I think we apply 'criteria' unconsciously, because of past experience. We can learn new criteria, and I've done it. It works for me. The more I understand how music is created and conceived, the better I am able to understand and enjoy it.

Here are some examples of different music which require different sets of criteria:

Babbitt: understand that he is interested in hearing different permutations of tone rows, and is trying to create a totally integrated syntax. He's about the materials and their resulting manifestations, not about being a classicist or imitating older forms. Realize also that he wants to create varied timbres, and some of this, even using an orchestra, is relatable to his electronic works. To him, it's all just sound-generating sources.

Varese: understand that he uses a personal language of idiosyncrasies, not a system; and he treats sound as 'stuff' in big blocks that he moves around. Don't listen for thematic development.

Elliott Carter: understand that he is a chromaticist, that you will likely hear all 12 notes all the time; but that he is freer than a strict serialist, and there may be narrative or dramatic elements. He does use sets of notes, though, but more freely than a serialist. Ditto with Sessions.

Messiaen: understand that his music is about timbre and 'events' which do not develop in the traditional sense. This is 'moment time,' not narrative.
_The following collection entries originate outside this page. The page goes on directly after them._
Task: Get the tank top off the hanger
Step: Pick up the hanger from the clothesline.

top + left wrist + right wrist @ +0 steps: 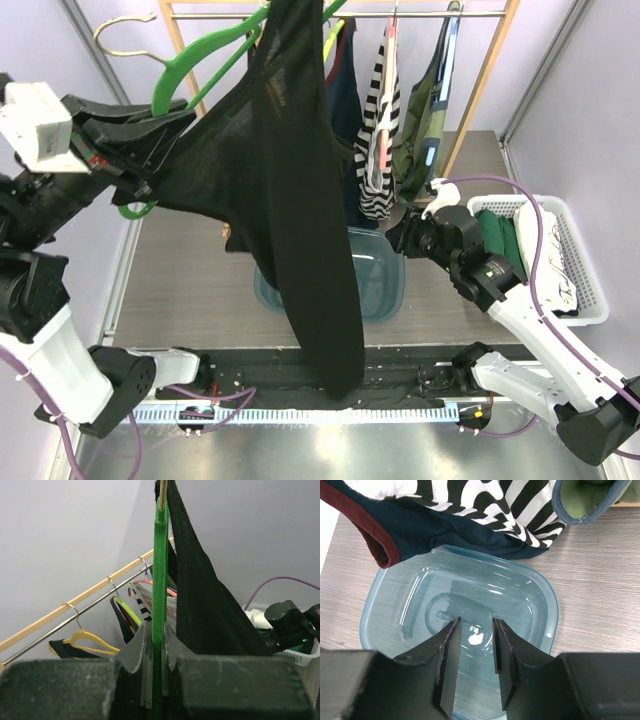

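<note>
While the black tank top [300, 200] hangs from the tilted green hanger [205, 55], its long body hides part of the blue tub [385, 285].
Squeezed tight, the left gripper [158, 647] clamps the hanger's bar; the right gripper [475, 626] hovers partly open over the tub, holding nothing.

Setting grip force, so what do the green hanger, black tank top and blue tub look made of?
Green hanger: probably moulded plastic, smooth, uniform colour. Black tank top: soft matte fabric, hanging limp in folds. Blue tub: glossy translucent plastic, bright glints.
</note>
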`<action>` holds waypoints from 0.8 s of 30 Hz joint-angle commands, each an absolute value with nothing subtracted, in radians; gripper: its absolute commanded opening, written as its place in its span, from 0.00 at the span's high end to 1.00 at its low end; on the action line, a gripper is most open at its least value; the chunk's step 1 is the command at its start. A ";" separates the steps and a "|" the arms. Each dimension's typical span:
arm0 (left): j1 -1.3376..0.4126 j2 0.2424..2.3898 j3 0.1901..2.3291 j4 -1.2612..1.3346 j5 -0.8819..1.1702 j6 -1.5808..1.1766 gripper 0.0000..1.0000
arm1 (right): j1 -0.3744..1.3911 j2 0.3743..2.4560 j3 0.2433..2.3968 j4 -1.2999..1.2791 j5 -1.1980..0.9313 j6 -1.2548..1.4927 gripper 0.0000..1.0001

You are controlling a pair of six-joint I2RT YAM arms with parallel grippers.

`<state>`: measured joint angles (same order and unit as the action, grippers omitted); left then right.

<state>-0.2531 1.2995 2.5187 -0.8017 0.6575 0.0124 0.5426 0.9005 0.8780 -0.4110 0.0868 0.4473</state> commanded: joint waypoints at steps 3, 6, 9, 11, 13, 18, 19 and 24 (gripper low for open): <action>-0.252 1.364 2.562 -0.637 0.666 0.005 1.00 | 0.549 0.867 0.887 -0.367 0.092 0.443 0.61; -0.252 1.388 2.580 -0.603 0.680 -0.043 1.00 | 0.549 0.865 0.876 -0.364 0.091 0.445 0.61; -0.250 1.402 2.594 -0.580 0.692 -0.061 1.00 | 0.549 0.864 0.865 -0.361 0.089 0.448 0.61; -0.252 1.408 2.595 -0.568 0.695 -0.069 1.00 | 0.549 0.865 0.861 -0.356 0.087 0.445 0.61; -0.252 1.411 2.595 -0.561 0.693 -0.068 1.00 | 0.549 0.867 0.856 -0.353 0.087 0.446 0.62; -0.252 1.428 2.588 -0.474 0.681 -0.055 1.00 | 0.548 0.868 0.845 -0.339 0.081 0.451 0.62; -0.252 1.433 2.589 -0.453 0.680 -0.055 1.00 | 0.549 0.867 0.845 -0.336 0.081 0.453 0.61; -0.252 1.447 2.597 -0.345 0.661 -0.067 1.00 | 0.549 0.858 0.836 -0.324 0.081 0.462 0.62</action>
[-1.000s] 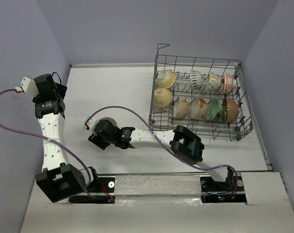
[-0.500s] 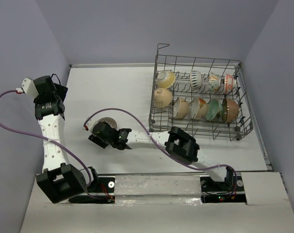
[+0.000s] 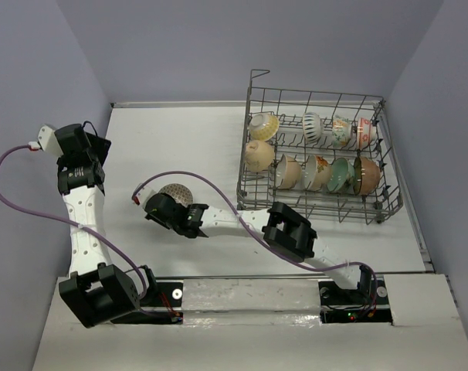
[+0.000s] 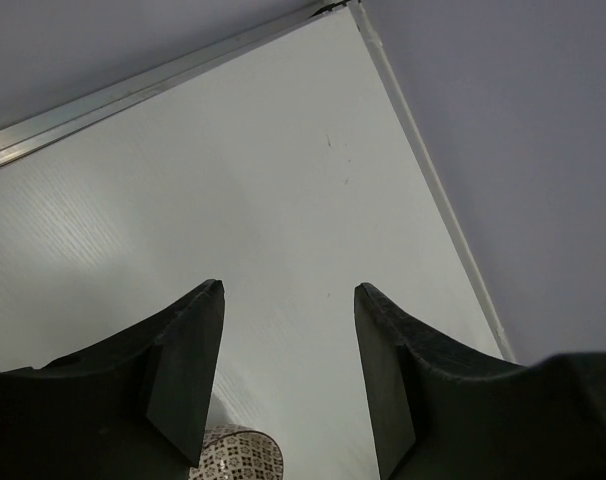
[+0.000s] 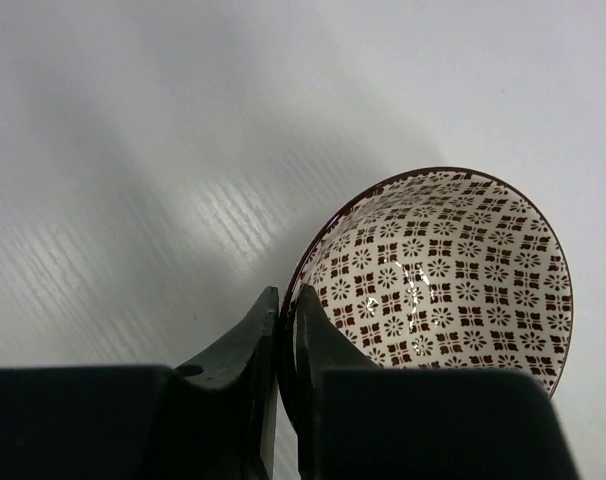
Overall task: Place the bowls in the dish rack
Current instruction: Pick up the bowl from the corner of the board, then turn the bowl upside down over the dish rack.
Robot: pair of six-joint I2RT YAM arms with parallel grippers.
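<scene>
Item: brown-patterned white ceramic bowl (image 5: 443,270), small and round, with a dark rim and a grid of little flower motifs inside.
Item position: at the tips of the right fingers (image 5: 261,335), with its near rim running in between them. Its open face is tipped toward the wrist camera. Whether its base touches the surface below cannot be told.
Right fingers: black, clamped on the bowl's rim, one against the outer wall and one against the patterned inside.
Left fingers (image 4: 198,350): black, spread wide with nothing between them and only bare surface beyond the tips. A sliver of the patterned bowl shows behind and below them in the wrist view.
Container: large grey metal wire dish rack (image 3: 319,94), rectangular with tall sides. It stands well apart from the right fingers, off behind their wrist, and farther still from the left fingers.
Container contents: racked ceramic bowls (image 3: 317,171) standing on edge between the tines in two rows, among them a teal bowl (image 3: 340,175) with a brown bowl (image 3: 367,176) just beside it.
Support: white worktop (image 3: 188,143), which carries the rack.
Fittings: purple cable (image 3: 218,189) looping from the right wrist back along the arm.
</scene>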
Shostakovich: understand that he is tonal, and narrative in form. Appreciate that he did not succumb to serialism, and enjoy his dramatic sense and emotion.
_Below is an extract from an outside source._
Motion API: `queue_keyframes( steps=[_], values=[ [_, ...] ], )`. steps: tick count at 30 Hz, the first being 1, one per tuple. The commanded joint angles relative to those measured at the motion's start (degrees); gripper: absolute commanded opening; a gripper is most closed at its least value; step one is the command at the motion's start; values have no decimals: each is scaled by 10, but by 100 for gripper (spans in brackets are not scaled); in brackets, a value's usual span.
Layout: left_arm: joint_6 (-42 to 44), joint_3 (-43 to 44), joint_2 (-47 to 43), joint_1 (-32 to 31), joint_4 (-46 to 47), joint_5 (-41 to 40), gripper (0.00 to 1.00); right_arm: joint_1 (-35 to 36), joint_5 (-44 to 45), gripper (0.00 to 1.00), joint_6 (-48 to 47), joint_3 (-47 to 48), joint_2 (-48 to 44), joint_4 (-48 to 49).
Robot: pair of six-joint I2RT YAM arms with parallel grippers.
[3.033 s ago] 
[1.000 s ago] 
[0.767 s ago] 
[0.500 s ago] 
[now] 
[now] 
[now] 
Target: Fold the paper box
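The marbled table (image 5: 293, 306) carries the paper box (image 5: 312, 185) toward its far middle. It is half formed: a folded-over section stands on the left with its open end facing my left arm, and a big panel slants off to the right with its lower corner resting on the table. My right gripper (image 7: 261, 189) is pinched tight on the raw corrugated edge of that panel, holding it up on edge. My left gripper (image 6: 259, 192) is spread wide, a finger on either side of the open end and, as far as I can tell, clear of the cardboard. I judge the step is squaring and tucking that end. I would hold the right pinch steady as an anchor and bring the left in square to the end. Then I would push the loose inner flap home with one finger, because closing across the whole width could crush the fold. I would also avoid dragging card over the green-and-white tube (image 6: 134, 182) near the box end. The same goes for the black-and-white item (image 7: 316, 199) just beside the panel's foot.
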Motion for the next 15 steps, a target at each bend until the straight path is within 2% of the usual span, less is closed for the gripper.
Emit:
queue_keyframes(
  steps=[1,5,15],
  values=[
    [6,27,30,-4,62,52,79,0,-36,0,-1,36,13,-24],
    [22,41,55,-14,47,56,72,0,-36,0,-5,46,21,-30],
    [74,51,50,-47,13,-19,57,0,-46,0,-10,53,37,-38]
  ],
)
Webern: understand that he was the pivotal figure of serialism. His music verges on being 'moment time' like Messiaen's. Events happen, many times as singularities. Sonority of intervals. Colors of dissonance. No harmony. Linear.

Schoenberg: understand his tonal period first. Then realize that he was trying to "stuff a horse into a suitcase." His method was better suited for non-tonal purposes, but he couldn't let go of his tonal roots, because he was a megalomanic who wanted to insure his place in history.


----------



## Hildadam Bingor (May 7, 2016)

millionrainbows said:


> His method was better suited for non-tonal purposes, but he couldn't let go of his tonal roots, because he was a megalomanic who wanted to insure his place in history.
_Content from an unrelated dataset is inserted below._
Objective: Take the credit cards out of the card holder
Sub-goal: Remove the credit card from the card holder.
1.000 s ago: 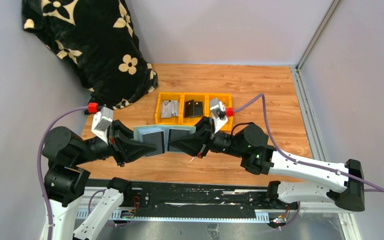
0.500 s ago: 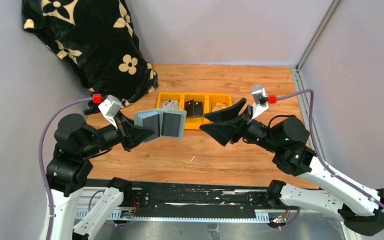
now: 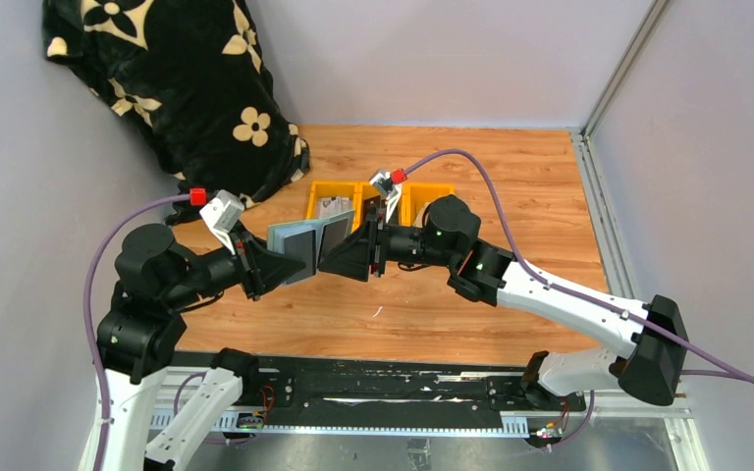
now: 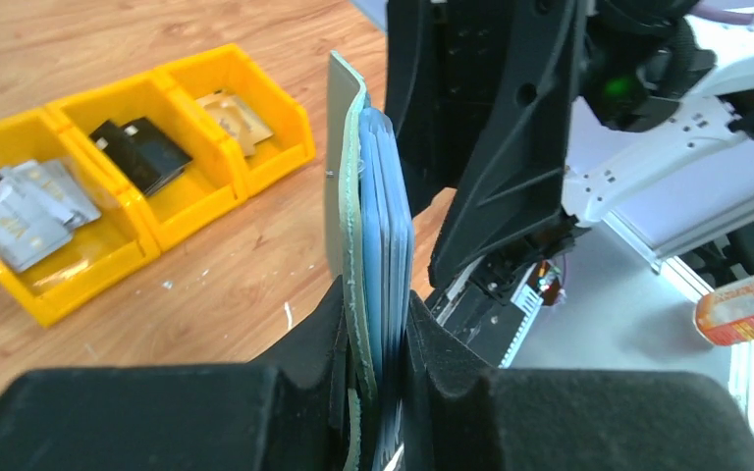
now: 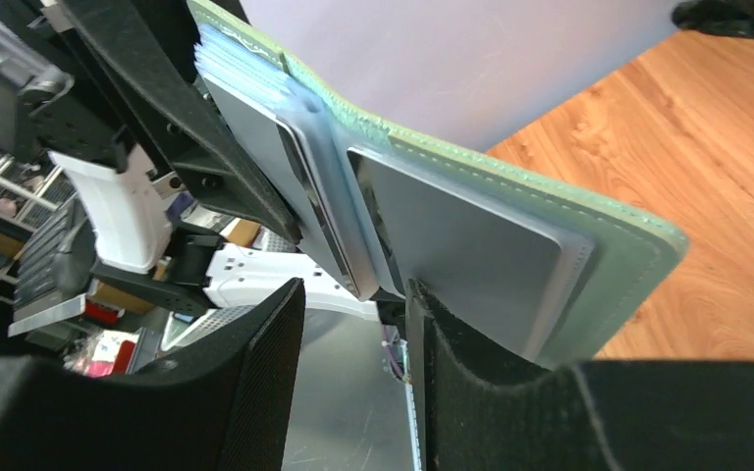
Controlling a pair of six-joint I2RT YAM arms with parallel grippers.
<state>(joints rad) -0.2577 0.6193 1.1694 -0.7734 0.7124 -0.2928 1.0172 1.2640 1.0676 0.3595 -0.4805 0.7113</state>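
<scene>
From above: the card holder (image 3: pixel 299 245) is up off the bench (image 3: pixel 511 196), open like a book just in front of the yellow bins (image 3: pixel 310 208). The left fingers (image 3: pixel 273 270) have its left half pinched. The right fingers (image 3: pixel 351 257) are right up against the other half.

Over to the left wrist: the card holder (image 4: pixel 342 167) stands edge-on, green cover on the left, blue cards (image 4: pixel 388 216) stacked against it. The left fingers (image 4: pixel 304 339) are narrow, clamped on cover and cards together. The black bulk of the right arm looms just behind.

Right wrist now: the right fingers (image 5: pixel 255 343) are parted, daylight showing between them, gripping nothing. The card holder's (image 5: pixel 609 245) fold hangs right at the mouth of that gap, grey pockets facing us.
</scene>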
I think he just really loved Mozart.


----------



## millionrainbows (Jun 23, 2012)

Hildadam Bingor said:


> I think he just really loved Mozart.


If he loved Mozart so much, then why did he stuff him into a suitcase? :lol:


----------



## Hildadam Bingor (May 7, 2016)

millionrainbows said:


> If he loved Mozart so much, then why did he stuff him into a suitcase? :lol:


Isn't Mozart (and to a greater extent R. Strauss, Wagner, Brahms) the suitcase into which the horse is being stuffed in that metaphor?


----------



## Chordalrock (Jan 21, 2014)

isorhythm said:


> I don't think this is particular to modern classical music, except insofar as modern classical music happens to be unfamiliar to a larger number of listeners than a lot of other areas of music.
> 
> There are particular parts of modern classical where I also feel unqualified to evaluate both composition and performance because I don't feel that I really "get" it (early Boulez is an example I've mentioned before). But this is also true of, for example, heavy metal.
> 
> I'm not sure it's a question of applying particular criteria because I don't think that's what I do when I evaluate music; or rather, I might try to apply some criteria after the fact to explain why I do or don't respond to something, but I couldn't generalize any of them across all the music I listen to.


One issue might involve the way I listen to music horizontally (in addition to vertically) regardless of the composer, so I guess you could say I listen for phrases in addition to harmony, and I expect the music to consist of units of that sort that have a beginning and end. But with some post-tonal music, all I can do is follow and follow until there's a silence, because I can't necessarily tell if there's any other beginning or end for phrases or if I'm even supposed to hear phrases in the first place.

I do think that a fundamental part of hearing music is hearing it horizontally as well as vertically at the same time, I think both need to be present in the music or otherwise it is like a circle without a center. Notes derive much of their character from what precedes and what comes after, so it seems natural to listen in that manner.

Anyway, some music is just a lot more complex with its phrase structure and some might not have any phrase structure even though it should have it in my opinion.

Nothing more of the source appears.